Every successful change starts with one or several pioneers and only very rarely with a rational order from above. Pioneers are people who bravely pursue an idea out of personal conviction, are able to deal with setbacks and subordinate their current sensitivity to a higher purpose. Fundamental transformation requires the swift creation of a small team, following the motto of MIT pioneer Otto Scharmer who said, “Five committed guys can change the world.”
Such a transformation team consisting of intrinsically motivated people, who are convinced of the change project’s purpose, serves as the driver and heart of a so-called ‘second operating system’ which especially change initiatives directed at cultural changes need. The second operating system is a force field required to get enough energy for the ‘new’ in addition to regular operations. Pioneers need to be strong enough to strongly oppose the powerful and the maintenance of the status quo. Convenience, uncertainty, time bottlenecks or loss of power are typical reasons that lead to the fading away of the intended changes. That is why it takes force-field people who voluntarily enroll in a movement with clear ambitions and guiding ideas.

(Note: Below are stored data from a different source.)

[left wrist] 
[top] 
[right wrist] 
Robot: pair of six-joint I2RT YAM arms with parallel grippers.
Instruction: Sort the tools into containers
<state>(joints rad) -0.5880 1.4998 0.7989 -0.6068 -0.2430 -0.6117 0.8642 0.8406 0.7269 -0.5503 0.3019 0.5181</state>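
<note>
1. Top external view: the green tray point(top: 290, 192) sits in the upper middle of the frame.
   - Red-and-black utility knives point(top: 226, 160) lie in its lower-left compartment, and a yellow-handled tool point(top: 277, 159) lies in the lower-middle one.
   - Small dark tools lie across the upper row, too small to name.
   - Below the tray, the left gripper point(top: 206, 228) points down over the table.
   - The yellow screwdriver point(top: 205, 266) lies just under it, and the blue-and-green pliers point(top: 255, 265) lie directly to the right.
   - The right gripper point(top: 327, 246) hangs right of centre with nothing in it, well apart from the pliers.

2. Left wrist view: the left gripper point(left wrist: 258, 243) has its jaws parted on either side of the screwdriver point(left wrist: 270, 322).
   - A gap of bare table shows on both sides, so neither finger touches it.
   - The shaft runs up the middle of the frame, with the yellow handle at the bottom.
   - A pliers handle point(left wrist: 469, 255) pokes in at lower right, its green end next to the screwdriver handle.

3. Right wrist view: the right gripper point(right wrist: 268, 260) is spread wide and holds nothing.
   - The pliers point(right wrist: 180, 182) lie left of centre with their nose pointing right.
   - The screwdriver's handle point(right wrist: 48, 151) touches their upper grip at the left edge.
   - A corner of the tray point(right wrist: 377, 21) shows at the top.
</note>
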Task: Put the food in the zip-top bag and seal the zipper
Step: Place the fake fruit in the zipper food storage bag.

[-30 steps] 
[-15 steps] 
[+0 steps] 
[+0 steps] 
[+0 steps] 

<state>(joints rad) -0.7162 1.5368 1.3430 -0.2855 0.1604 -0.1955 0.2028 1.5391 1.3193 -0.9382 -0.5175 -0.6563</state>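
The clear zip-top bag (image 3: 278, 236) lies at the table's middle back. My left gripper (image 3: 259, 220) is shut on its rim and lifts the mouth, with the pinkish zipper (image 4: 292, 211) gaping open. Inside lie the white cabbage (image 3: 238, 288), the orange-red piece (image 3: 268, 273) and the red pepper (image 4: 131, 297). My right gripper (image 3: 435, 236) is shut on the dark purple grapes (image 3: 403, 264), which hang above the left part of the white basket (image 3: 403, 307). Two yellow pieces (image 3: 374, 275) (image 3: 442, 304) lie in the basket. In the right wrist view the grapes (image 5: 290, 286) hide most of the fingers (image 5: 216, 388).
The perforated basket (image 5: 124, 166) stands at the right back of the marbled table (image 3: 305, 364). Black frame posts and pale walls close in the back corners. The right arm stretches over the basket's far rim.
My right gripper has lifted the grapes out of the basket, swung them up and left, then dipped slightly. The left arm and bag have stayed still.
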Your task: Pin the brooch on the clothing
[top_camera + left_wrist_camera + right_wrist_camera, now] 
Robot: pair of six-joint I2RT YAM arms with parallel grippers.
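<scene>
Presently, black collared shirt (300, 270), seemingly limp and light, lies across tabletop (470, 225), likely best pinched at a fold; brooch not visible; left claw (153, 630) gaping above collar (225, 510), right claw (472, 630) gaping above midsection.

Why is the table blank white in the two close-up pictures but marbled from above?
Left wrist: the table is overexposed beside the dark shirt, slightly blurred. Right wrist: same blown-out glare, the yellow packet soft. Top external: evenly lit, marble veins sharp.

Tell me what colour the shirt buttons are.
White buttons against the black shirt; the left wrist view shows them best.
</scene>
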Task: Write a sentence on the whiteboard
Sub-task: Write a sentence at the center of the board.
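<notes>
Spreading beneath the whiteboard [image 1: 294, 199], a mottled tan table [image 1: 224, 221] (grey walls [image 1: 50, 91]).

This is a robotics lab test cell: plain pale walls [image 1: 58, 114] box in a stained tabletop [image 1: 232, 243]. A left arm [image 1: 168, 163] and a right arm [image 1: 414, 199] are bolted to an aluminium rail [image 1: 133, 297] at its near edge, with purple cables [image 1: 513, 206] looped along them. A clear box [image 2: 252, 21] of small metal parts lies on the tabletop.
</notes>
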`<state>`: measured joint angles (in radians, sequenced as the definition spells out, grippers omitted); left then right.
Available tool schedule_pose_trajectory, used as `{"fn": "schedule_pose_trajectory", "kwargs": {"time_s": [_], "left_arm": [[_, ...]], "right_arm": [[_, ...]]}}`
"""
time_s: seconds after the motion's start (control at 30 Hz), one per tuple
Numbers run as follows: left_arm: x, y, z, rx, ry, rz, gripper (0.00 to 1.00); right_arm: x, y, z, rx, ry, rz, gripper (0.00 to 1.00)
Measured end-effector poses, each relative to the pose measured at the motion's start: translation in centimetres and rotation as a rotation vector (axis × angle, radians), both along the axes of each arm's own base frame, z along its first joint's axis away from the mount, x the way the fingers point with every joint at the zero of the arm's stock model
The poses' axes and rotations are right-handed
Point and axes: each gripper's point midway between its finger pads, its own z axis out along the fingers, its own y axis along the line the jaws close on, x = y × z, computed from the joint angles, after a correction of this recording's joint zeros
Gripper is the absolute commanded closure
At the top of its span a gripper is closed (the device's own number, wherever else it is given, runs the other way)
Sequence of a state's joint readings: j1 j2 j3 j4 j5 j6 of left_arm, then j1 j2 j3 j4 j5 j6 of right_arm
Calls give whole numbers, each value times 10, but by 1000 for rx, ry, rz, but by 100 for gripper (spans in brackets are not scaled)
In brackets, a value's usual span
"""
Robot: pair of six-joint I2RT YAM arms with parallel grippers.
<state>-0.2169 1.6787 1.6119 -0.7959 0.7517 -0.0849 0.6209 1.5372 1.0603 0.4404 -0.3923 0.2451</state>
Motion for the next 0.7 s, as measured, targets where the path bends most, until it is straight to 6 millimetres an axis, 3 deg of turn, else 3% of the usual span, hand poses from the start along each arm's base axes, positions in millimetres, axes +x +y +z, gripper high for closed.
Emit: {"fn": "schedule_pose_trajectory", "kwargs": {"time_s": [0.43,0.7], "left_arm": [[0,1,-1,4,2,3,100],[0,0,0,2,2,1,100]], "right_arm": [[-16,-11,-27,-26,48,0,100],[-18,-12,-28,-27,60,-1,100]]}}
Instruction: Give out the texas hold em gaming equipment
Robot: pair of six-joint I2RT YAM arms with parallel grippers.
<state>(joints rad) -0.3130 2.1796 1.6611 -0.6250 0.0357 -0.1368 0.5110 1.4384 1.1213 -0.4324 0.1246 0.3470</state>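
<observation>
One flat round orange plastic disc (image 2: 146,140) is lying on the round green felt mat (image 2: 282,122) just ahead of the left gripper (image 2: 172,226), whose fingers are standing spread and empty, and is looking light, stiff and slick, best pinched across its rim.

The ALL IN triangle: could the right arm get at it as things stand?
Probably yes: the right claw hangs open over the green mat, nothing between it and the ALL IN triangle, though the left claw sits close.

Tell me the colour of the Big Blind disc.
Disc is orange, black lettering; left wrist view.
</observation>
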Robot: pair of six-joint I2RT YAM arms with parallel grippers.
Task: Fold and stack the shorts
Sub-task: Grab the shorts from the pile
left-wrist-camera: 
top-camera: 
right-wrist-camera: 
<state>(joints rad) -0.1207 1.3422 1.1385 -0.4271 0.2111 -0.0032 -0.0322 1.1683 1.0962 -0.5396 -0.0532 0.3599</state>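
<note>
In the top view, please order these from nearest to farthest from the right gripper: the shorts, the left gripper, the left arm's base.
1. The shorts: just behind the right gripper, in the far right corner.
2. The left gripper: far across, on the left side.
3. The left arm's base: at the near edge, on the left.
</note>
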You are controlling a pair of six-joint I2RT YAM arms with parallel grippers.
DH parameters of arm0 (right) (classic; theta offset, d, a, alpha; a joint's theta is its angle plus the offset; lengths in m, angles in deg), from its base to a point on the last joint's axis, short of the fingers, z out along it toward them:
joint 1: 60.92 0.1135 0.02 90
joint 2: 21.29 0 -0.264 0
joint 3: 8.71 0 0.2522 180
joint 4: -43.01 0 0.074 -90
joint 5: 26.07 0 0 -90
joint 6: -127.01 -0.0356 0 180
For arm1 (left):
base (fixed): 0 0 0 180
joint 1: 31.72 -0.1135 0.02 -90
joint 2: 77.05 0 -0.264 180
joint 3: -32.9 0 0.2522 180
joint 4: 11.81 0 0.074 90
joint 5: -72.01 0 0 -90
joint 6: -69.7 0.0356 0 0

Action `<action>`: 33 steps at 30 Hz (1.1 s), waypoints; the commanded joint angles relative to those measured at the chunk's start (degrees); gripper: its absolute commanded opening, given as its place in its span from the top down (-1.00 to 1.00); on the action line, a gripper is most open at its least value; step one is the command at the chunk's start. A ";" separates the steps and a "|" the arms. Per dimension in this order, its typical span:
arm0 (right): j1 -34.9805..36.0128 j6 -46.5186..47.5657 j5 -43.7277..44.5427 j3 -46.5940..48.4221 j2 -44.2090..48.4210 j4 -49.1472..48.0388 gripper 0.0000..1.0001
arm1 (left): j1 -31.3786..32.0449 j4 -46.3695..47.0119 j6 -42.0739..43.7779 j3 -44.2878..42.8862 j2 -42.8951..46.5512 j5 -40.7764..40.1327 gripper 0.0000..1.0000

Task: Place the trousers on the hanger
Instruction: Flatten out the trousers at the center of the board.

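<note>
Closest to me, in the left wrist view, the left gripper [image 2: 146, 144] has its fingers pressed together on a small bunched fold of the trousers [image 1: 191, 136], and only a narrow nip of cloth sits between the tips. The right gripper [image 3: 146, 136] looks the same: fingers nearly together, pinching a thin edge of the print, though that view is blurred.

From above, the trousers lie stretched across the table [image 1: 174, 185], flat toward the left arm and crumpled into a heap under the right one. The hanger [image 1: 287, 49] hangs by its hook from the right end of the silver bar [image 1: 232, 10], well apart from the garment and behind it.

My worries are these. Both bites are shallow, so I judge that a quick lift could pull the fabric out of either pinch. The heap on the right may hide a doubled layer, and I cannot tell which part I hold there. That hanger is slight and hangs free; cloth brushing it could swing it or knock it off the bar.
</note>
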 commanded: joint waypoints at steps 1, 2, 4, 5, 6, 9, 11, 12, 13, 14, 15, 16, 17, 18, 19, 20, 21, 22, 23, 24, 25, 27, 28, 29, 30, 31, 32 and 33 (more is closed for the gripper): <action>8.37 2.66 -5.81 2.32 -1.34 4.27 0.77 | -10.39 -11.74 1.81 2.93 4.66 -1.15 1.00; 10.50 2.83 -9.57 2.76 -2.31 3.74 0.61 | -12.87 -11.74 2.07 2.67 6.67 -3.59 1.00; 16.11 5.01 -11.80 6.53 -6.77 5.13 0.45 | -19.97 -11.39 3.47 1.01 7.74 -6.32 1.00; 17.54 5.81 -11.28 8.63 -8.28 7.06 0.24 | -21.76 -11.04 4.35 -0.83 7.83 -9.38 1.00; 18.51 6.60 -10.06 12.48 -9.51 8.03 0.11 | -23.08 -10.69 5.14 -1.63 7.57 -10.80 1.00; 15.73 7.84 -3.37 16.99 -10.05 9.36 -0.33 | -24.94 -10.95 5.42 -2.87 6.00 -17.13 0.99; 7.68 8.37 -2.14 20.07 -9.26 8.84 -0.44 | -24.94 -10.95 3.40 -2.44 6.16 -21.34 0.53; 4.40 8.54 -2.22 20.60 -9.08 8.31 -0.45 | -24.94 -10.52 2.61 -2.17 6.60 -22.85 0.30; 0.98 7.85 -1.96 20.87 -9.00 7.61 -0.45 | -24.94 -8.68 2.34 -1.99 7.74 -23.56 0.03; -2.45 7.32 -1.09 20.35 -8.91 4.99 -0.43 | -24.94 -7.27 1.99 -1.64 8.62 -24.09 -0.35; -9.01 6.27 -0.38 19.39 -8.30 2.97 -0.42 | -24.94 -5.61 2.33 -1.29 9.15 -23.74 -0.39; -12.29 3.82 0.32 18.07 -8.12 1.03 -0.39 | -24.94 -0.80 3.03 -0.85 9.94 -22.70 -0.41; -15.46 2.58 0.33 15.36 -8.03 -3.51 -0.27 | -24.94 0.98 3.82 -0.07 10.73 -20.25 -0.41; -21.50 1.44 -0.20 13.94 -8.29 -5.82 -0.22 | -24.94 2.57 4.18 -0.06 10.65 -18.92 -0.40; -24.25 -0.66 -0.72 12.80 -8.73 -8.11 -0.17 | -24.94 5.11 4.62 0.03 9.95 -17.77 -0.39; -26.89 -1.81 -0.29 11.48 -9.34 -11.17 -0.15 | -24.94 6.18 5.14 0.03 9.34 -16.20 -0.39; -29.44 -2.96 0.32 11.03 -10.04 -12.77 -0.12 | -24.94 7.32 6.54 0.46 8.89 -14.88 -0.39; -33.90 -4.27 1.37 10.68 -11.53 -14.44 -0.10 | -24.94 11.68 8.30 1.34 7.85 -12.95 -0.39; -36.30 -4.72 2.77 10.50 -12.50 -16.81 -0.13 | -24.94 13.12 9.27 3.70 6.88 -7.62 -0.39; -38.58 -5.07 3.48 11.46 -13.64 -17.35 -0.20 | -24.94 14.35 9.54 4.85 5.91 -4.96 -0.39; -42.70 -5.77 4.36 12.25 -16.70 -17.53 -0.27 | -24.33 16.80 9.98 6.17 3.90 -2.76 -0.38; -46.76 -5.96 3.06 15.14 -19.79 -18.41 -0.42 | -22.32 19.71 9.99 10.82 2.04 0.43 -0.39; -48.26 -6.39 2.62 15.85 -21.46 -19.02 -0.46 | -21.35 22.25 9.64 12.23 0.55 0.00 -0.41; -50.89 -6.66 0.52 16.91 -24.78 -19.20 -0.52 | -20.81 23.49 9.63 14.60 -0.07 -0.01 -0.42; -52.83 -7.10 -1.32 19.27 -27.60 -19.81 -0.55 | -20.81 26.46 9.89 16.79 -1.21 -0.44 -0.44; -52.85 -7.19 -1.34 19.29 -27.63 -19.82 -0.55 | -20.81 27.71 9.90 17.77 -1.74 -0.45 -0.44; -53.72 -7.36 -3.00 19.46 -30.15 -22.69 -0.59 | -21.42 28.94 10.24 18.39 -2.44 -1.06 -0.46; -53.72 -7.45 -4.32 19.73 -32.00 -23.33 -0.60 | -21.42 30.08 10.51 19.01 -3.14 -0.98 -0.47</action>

Today, change processes increasingly follow the principles or social mechanisms of movements than the mechanical logic of controlled programs. Such a second operating system can only work, however, if it is permitted to operate by several powerful players on the board of directors or the executive level. Furthermore, it needs a good connection between those who maintain the current business (and currently make money) and those who, as pioneers, create the new (to make money in the future).


  1. Invite people to voluntarily participate in a change initiative or make it possible for volunteers to apply. When selecting your team, always pay attention to how big the flame for change really is or whether the applicants are only after looking good and collecting points for future career upgrades.
  2. Enable your pioneers to share experiences such as study trips or joint training. Provide rooms where the pioneers can independently set up their home base.
  3. Create situations in which business success is to be achieved in a short period of time, extensively communicated and in which no hierarchies are hindering quick, decisive action. Such situations are great habitats for change pioneers.